Why Your Office Career May Be Quietly Costing You More Than You Realise
- 5 days ago
- 8 min read
Written by Agnes Trocinska, Decision Strategist & Researcher
Agnes Trocinska is a Decision Strategist and Researcher helping individuals navigate career and life decisions. With nearly 20 years in corporate analytics, she also supports organisations on retention, internal mobility, and engagement, and leads research on mid-career transitions.
Sedentary office work is taking a greater toll on professionals than many realize, leading to physical and psychological consequences that can impact long-term career satisfaction. Research reveals how burnout, limited autonomy, and the disconnect between work and purpose are contributing to mid-career dissatisfaction, making it crucial for both individuals and organizations to reevaluate how work is structured for sustained well-being.

The numbers you need to know
Before we get into the argument, here are the statistics that stopped me in my tracks, and that I think every office professional deserves to see.
I spent nearly twenty years building a successful career in insights and analytics in large global organizations in London. By conventional measures, I was doing well. I had seniority, expertise, and a clear professional identity. I was also, for a significant part of those years, increasingly exhausted, not from doing too much, but from something harder to name.
It took me a long time to understand what that feeling actually was. It was not laziness, a lack of ambition, or ingratitude. It was career misalignment, a quiet but persistent gap between the work I was doing and the person I was becoming.
When I eventually stepped away from that career, I did not initially have a framework for what I had experienced. What I did have was a deep curiosity, "Was this just me? Or was something more systematic happening to experienced professionals in knowledge-work environments?"
I have spent the past few years exploring that question, and I am now leading an independent 12-month research project on mid-career transitions, specifically focused on professionals who have spent 15 or more years in the same field. What I am finding, and what the wider evidence increasingly confirms, is that for many office-based knowledge workers, the problem is structural, not personal.
The body is keeping score, and the data is striking
We often treat career dissatisfaction as a psychological or motivational problem. But it begins, in many cases, with something more physical.
The 2024 JAMA Network Open study cited above, 480,000 participants across 21 years, is part of a body of evidence that stretches back to 1953, when researcher Jerry Morris compared London bus drivers (sedentary) with bus conductors (constantly moving, climbing stairs). The conductors had significantly lower rates of heart disease. CVD risk, Morris found, rose in direct proportion to sitting time.

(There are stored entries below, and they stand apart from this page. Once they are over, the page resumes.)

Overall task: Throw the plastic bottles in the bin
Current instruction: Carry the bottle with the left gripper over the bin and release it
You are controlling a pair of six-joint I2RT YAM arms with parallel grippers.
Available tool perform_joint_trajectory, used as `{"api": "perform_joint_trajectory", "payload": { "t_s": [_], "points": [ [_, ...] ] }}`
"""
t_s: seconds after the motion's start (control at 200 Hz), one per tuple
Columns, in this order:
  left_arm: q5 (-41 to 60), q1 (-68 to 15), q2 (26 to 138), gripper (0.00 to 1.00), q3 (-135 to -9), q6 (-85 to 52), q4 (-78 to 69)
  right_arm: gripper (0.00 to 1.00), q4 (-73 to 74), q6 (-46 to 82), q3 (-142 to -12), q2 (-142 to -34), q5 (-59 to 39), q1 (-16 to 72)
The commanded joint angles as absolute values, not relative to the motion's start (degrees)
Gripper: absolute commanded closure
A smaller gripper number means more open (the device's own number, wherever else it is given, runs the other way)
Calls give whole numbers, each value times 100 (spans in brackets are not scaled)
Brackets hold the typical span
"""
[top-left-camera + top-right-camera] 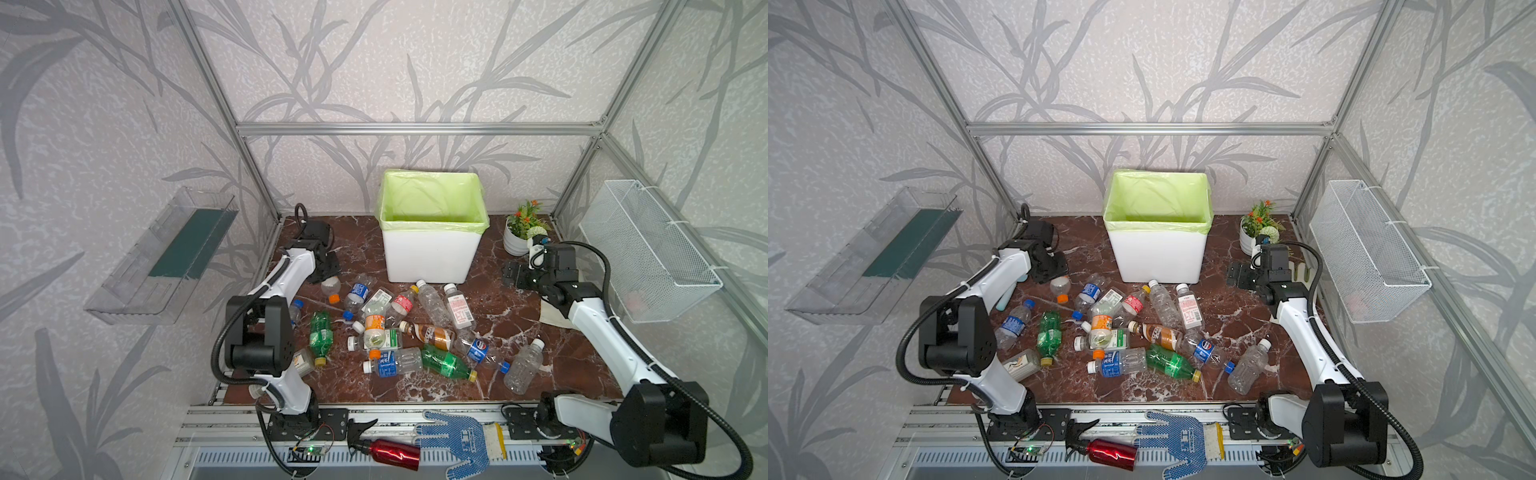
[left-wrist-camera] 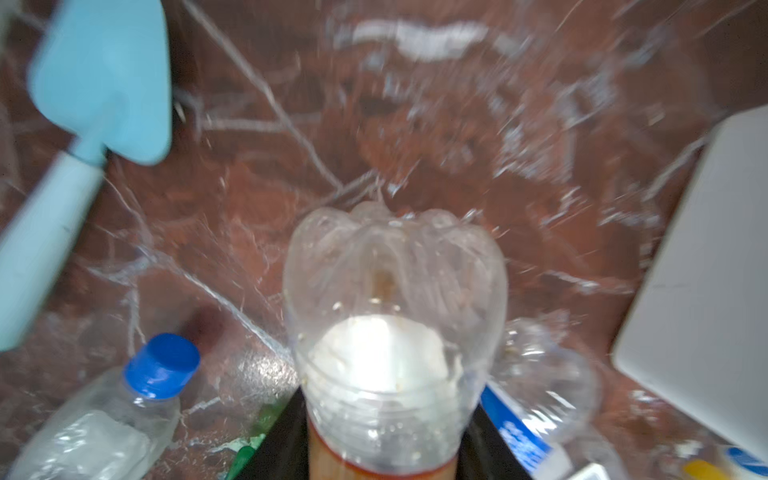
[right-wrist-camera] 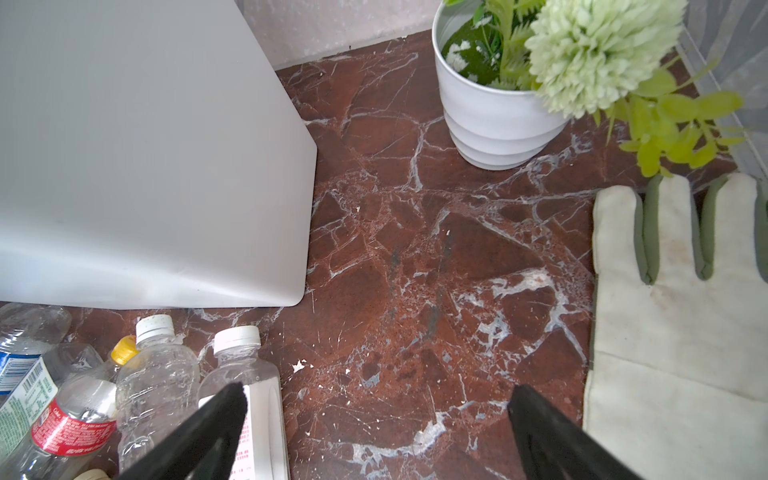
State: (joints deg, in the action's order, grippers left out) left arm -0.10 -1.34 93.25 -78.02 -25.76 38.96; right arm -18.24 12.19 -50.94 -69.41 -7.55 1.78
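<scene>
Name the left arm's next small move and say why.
Probably lift straight up. The left fingers look closed on the clear bottle, which is down at the level of the table. The bin beside it stands far taller, so the bottle needs height before swinging over the rim.

Light falls bright and even in both top views, and the bin throws only a soft shadow. My left wrist view is smeared: the marble beside the bin streaks, and white glare fills the clear bottle. My right wrist view is sharp.
</scene>
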Motion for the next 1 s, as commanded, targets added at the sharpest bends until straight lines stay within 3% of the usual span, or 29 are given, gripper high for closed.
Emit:
{"api": "perform_joint_trajectory", "payload": {
  "t_s": [0.0, 0.24, 0.335, 0.46, 0.52, 0.585, 0.64, 0.81, 0.995],
  "points": [
    [-129, -101, 8268, 56, -8597, -2310, 3562, 1, -1744, 1195, -5100, -6784, -731, 132],
    [282, -140, 6986, 56, -9038, -2507, 1108, 1, -1696, 1246, -4919, -6352, -617, -6],
    [757, -514, 7425, 57, -9369, -2602, 866, 1, -1721, 1250, -4867, -6232, -685, -26],
    [932, -1778, 8665, 53, -10352, -2007, 1624, 1, -1818, 1283, -4962, -6312, -1156, -18],
    [1045, -2334, 9328, 44, -11146, -1690, 2272, 0, -1934, 1295, -5052, -6371, -1272, -18],
    [847, -2708, 9791, 2, -12083, -1412, 2868, 0, -2048, 1277, -5118, -6349, -1303, -18],
    [744, -2821, 9835, 1, -12446, -1328, 2914, 0, -2129, 1241, -5125, -6247, -1233, -18],
    [-87, -2824, 8419, 1, -10888, -1301, 1149, 1, -2213, 1183, -4959, -5935, -984, -26],
    [-930, -2816, 7461, 1, -9790, -972, 1344, 1, -2171, 1269, -4845, -5990, -1088, -22]
  ]
}}
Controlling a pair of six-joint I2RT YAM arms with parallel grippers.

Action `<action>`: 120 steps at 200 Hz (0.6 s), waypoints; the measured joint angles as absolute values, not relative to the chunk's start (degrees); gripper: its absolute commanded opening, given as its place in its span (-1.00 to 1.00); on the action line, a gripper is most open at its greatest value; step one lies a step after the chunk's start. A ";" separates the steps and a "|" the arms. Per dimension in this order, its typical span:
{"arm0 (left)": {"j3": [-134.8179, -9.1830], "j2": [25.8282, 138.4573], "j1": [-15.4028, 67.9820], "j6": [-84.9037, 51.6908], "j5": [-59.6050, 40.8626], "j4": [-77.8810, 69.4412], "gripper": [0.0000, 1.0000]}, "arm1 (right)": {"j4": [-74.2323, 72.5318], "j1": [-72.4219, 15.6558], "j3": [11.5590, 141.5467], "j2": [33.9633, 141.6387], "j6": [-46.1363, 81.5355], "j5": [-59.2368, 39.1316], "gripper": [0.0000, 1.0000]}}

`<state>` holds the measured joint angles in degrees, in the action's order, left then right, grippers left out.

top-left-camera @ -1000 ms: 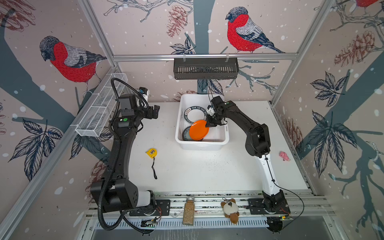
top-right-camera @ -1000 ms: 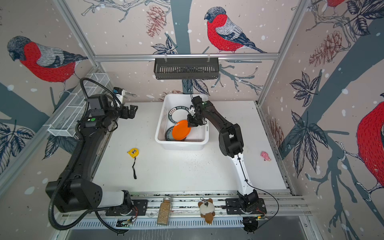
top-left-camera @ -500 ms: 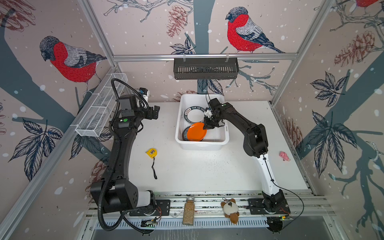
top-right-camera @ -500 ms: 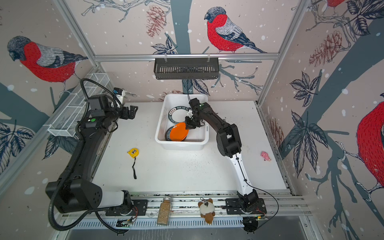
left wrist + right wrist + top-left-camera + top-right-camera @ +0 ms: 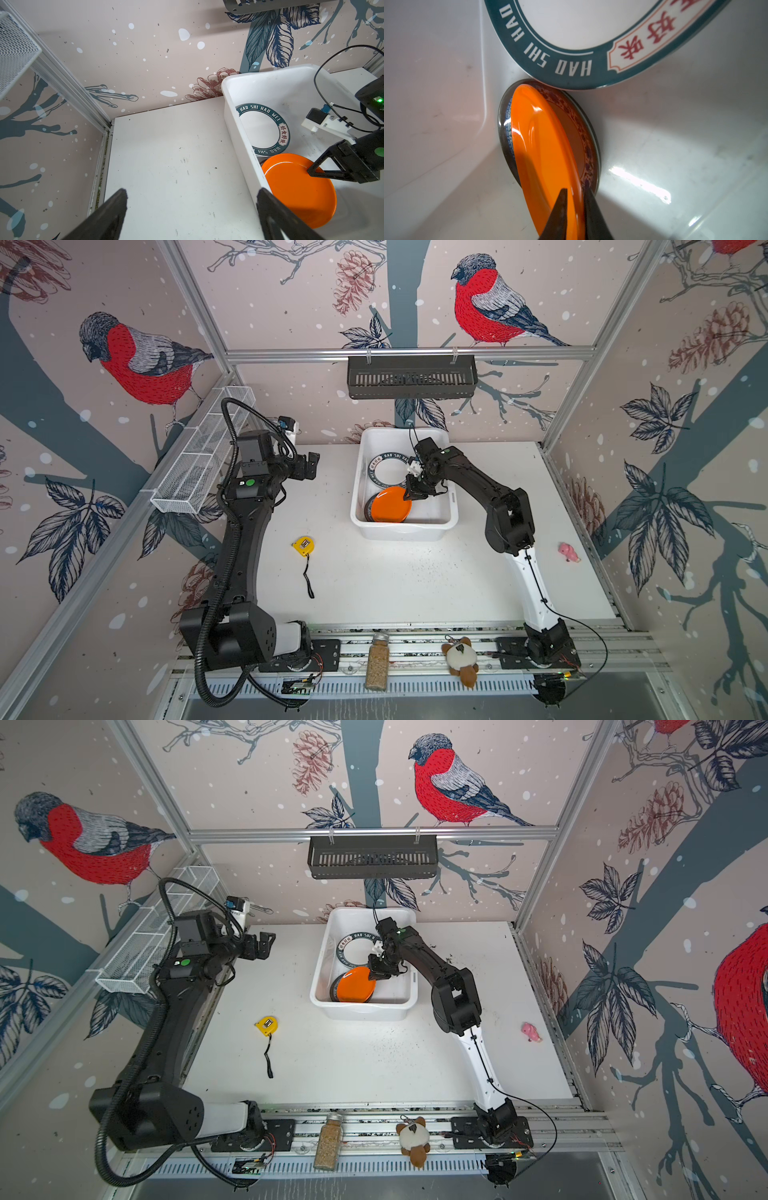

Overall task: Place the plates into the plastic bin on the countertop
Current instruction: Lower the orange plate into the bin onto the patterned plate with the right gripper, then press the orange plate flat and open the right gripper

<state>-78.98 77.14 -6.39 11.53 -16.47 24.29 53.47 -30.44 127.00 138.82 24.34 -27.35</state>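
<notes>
Right gripper [image 5: 575, 190] pinches orange plate [image 5: 390, 504] rim. Plate tilted over floral plate [image 5: 588, 149] in bin [image 5: 403, 531], 7 o'clock corner. Left gripper [image 5: 192, 190] spread wide at bin's 9 o'clock.

The white surface [image 5: 395, 585] is a flat rectangle, framed by aluminium rails and dotted with dark specks that gather thickest near its middle. The white plastic bin [image 5: 399, 531] stands on it at the back, about midway across and close to the rear wall. A yellow tape measure [image 5: 303, 545] lies left of the bin and nearer the front, its black strap trailing forward. A small pink toy [image 5: 569, 552] lies alone near the right edge, well apart from the bin; both top views show it [image 5: 531, 1032]
</notes>
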 measured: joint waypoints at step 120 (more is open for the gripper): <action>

Seven decades later, we have not solved this. We have made it worse. Adults in knowledge-work roles now spend an estimated 50 to 60 percent of their waking hours sedentary, and most of that accumulates during the working day, at a desk, in front of a screen.
The implications extend beyond physical health. High levels of sedentary behavior are linked to cognitive decline, elevated depression and anxiety risk, disrupted sleep, and reduced energy, all of which quietly erode the quality of thinking and the sense of vitality that meaningful work requires.
The meaning deficit: What psychology tells us that office work often gets wrong
But the physical dimension is only part of the picture. In parallel to the health research, decades of work in occupational psychology point to something equally important, the conditions that make work feel meaningful are systematically undermined in most office environments.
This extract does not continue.